For investors looking to maximise their returns within their chosen risk bracket, the services of an investment firm can be invaluable. The right investment firm strategy will represent the difference between profit and loss – particularly over the longer term, which is where the real investment outcomes become evident.
A well-conceived investment strategy in the right asset classes can offer an excellent financial return over the long term. An investment firm will work individually with its clients to establish their own particular objectives in terms of investment sums and regularity of deposits, preferred asset classes, existing portfolio, investment time frame and taxation position.
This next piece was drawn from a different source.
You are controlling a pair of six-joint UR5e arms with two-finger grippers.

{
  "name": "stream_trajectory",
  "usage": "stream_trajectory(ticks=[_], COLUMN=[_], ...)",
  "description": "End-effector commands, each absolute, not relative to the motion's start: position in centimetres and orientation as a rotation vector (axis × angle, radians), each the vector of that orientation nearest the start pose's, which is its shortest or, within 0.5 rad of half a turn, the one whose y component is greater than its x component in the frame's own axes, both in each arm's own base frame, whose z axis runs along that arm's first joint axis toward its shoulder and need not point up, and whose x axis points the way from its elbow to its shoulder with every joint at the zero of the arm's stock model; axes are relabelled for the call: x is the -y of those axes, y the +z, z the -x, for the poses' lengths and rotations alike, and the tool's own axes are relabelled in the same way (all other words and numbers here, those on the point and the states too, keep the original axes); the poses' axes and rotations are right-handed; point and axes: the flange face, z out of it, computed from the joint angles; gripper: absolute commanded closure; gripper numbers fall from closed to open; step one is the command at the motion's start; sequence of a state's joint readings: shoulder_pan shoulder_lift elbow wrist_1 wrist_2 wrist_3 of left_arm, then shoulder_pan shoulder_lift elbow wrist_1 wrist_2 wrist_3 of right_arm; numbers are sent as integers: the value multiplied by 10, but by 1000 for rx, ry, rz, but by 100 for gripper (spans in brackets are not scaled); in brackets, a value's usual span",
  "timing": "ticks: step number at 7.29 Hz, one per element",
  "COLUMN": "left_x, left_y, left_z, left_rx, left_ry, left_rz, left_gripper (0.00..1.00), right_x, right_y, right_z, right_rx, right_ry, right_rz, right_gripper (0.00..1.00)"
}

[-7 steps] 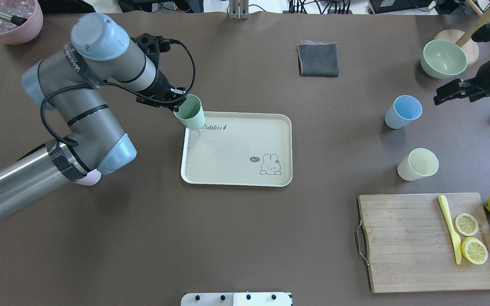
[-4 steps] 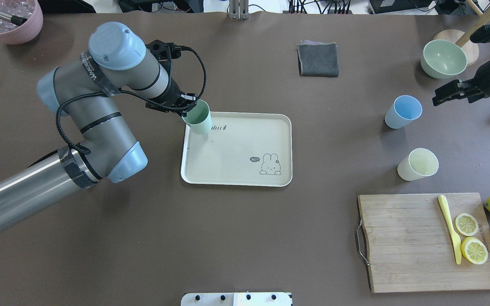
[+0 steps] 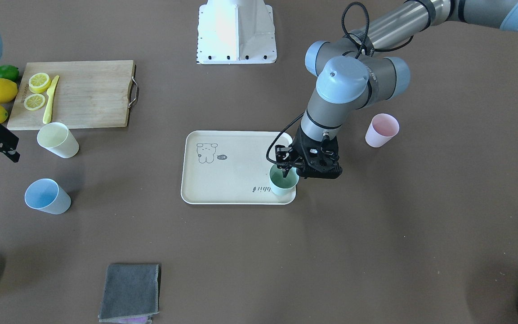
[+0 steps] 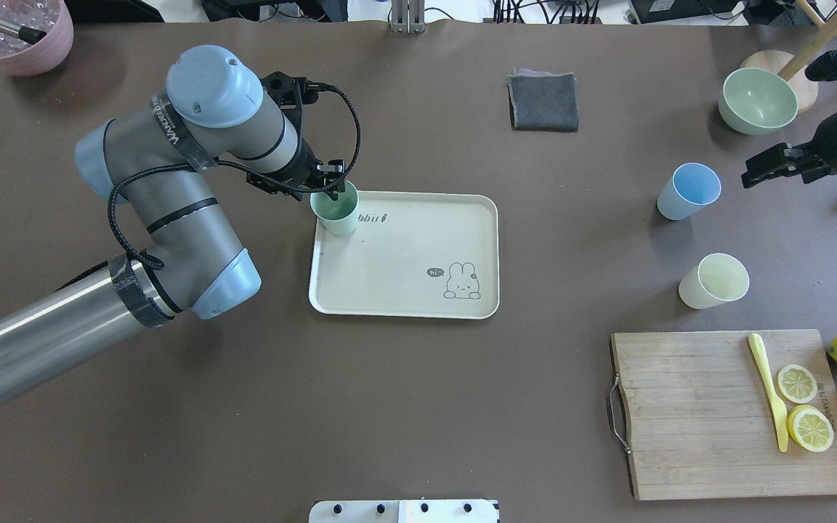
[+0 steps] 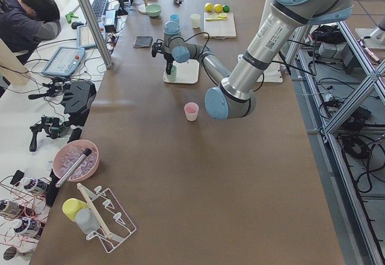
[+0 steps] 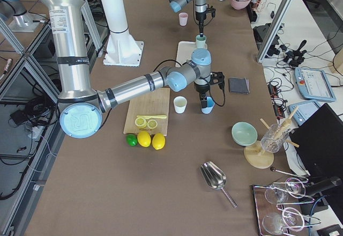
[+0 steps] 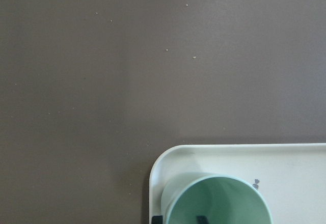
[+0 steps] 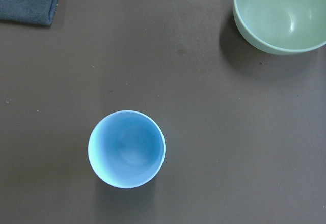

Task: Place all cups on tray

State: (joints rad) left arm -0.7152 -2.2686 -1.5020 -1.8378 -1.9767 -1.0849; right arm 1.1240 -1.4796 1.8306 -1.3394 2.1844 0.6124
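Brown matte covering spreads over my long table (image 4: 404, 407), with monitors and cables crowding the far edge. I count four cups and one tray (image 4: 404, 290). My left gripper (image 4: 331, 190) is clamped on the rim of the mint green cup (image 4: 336, 216), one finger inside, and the cup stands upright in the tray's corner. The light blue cup (image 4: 688, 191), pale yellow cup (image 4: 713, 280) and pink cup (image 3: 381, 129) stand on the table. My right gripper (image 4: 773, 164) hangs near the blue one, its jaws apart.

Bare table surrounds the blue cup (image 4: 688, 192); the sage bowl (image 4: 757, 100) stands well apart behind it
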Motion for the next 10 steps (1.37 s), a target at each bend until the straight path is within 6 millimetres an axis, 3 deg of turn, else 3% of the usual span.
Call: stream_trajectory(ticks=[1,2,3,5,6,7,8,9,10], left_x=[544,565,580,587,587,587,587,588,588], left_y=[218,218,223,235,235,235,236,236,237], left_z=[-465,-429,-389,-366,-367,-367,-367,-367,-367], left_rx=[-980,-980,-959,-934,-933,-931,-929,-928,-926], left_ry=[-25,-29,25,34,35,37,35,34,33], left_rz=[-200,-168,-203,-221,-222,-223,-225,-225,-225], left_gripper=[3,3,3,3,3,3,3,3,3], right_x=[497,485,468,429,413,408,410,411,413], right_y=[470,462,466,500,514,515,523,523,523], right_z=[156,170,188,210,215,225,229,233,235], right_rx=[803,815,799,754,759,760,732,731,732], right_ry=[0,29,27,-5,-33,-56,-54,-56,-55], right_rz=[-160,-137,-109,-86,-115,-117,-125,-124,-125], right_gripper=[0,0,0,2,1,1,15,66,65])
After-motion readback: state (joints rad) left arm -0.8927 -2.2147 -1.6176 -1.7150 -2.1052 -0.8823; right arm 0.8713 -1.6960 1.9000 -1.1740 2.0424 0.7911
Consideration will be given to growth versus income strategies or a blend of the two.
The Characteristics of a Good Investment Firm
A good investment firm strategy will deploy capital towards businesses which generate strong cash flows and dividends alongside excellent growth prospects – ideally in sectors which are consumer-driven and proven to be robust. It will back businesses that display sound financial and economic indicators as part of their investment firm strategy and capitalise on the risk-adjusted financial returns that private equities provide as an asset class.
A range of strategies may be employed depending on the situation, such as seed and first-stage start-up financing through to buyouts and growth capital financing. The firm will typically have specialists with key sector expertise in industrial, retail, consumer, technology and other sectors, as well as regional expertise in developed and semi-developed markets and emerging economies.
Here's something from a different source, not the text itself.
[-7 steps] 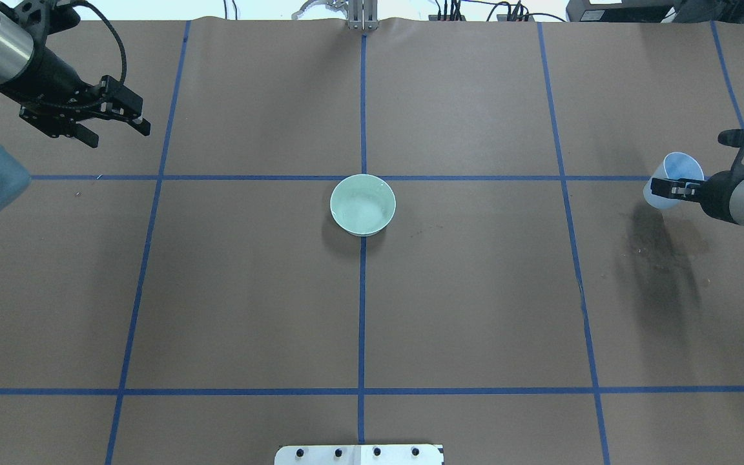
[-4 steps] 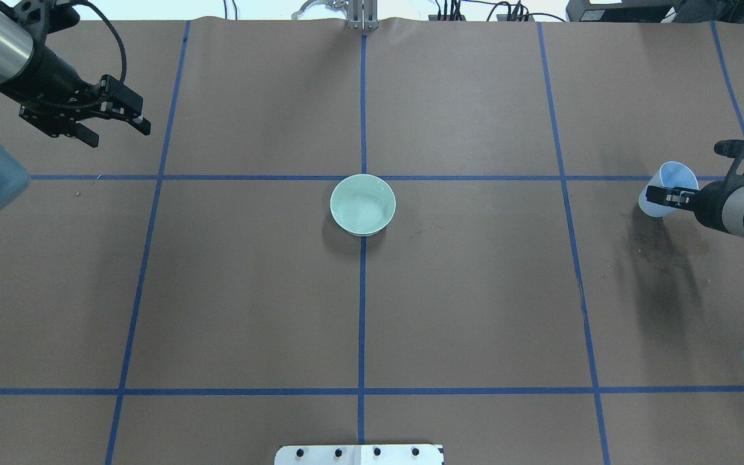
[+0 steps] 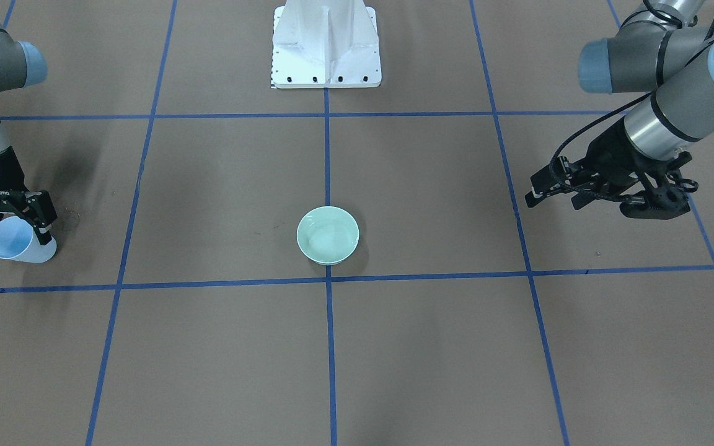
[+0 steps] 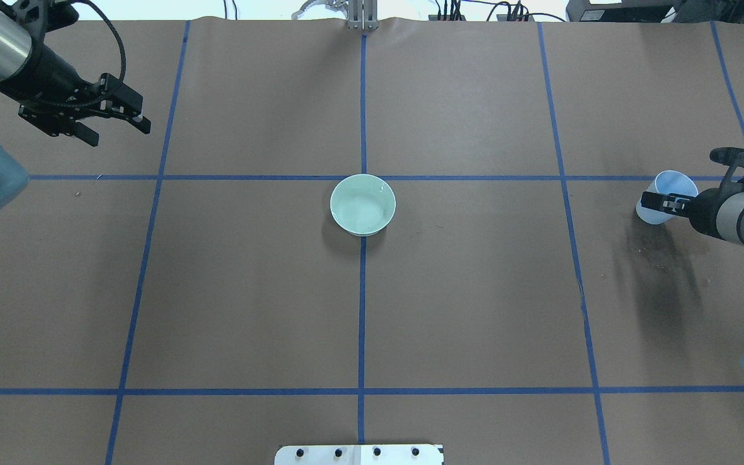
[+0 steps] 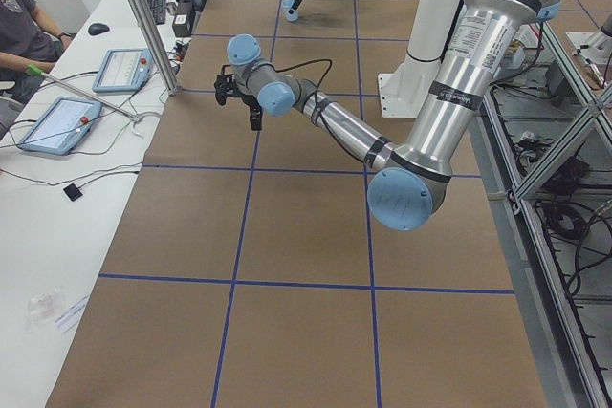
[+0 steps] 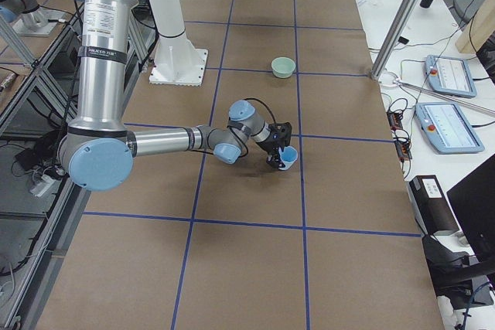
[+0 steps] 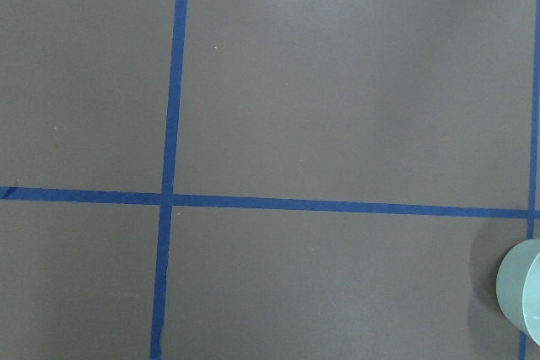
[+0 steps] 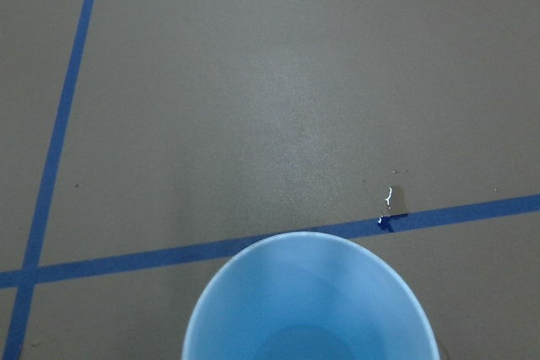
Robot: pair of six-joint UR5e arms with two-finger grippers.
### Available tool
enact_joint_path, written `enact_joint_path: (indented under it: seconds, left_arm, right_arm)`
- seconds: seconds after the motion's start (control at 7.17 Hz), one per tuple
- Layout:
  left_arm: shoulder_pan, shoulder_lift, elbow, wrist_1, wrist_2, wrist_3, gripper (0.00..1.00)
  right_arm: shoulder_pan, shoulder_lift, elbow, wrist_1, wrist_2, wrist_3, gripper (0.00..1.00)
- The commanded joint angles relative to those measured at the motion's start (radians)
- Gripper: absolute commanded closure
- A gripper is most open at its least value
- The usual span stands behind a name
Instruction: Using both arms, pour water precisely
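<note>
right pincer (image 3: 20, 224) clamps tilted blue cup (image 3: 13, 246), seemingly near-empty, near desk (image 4: 475, 310). left pincer (image 4: 121, 134) wide, empty. bowl (image 4: 363, 205), between pincers, well apart from both, shows water (image 4: 367, 210) sheen. pour likely done; cup set-down left.

The left arm (image 4: 4, 48) extends over the table's left side, its left gripper (image 4: 120, 129) level, fingers spread with nothing between them. Opposite, the right arm (image 4: 740, 216) angles downward, its right gripper (image 3: 17, 218) clamped around a tilted pale blue cup (image 3: 13, 244).
</note>
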Motion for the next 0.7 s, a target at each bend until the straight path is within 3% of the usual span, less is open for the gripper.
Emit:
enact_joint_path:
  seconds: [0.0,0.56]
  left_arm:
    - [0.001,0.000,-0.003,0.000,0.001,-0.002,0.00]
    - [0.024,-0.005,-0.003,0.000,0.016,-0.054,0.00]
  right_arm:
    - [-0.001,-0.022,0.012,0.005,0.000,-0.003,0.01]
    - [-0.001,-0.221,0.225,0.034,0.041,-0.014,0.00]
The focus will not simply be on figures, however – great investment firms also work their networks and relationships hard, leveraging contacts to understand the real story behind figures and to make a broader assessment of a firm’s investment suitability across a range of decision factors.
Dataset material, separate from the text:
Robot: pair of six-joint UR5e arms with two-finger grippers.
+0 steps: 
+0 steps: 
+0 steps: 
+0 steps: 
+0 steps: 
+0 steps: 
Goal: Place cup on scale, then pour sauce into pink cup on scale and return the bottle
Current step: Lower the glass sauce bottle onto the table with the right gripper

Considerations for Clients
A client will typically look for a firm that aims to create genuine value in the long term and has an investment strategy that supports this position rather than chasing short-term wins or speculating. Such firms research the management teams of firms they will invest in, ensuring that the business plan is robust and set to deliver measurable value. The firm may also work with business prospects to improve their investment readiness, providing financial and technical oversight and support with corporate governance and reporting. For entrepreneurs, support around target management is provided – a vital area for success to ensure a return on capital invested.
Private investment capital plays a key role in the broader economy and helps it to grow, alongside public funding. It is also an attractive alternative to other more complex and costly options for finance.
Many investment firms will have a focus on a certain region, asset class or sector, particularly if they are boutique providers and wish to concentrate their expertise within certain categories. Larger firms can offer the resources and internal knowledge base to offer team-based specialisms across a variety of sectors, markets and asset classes.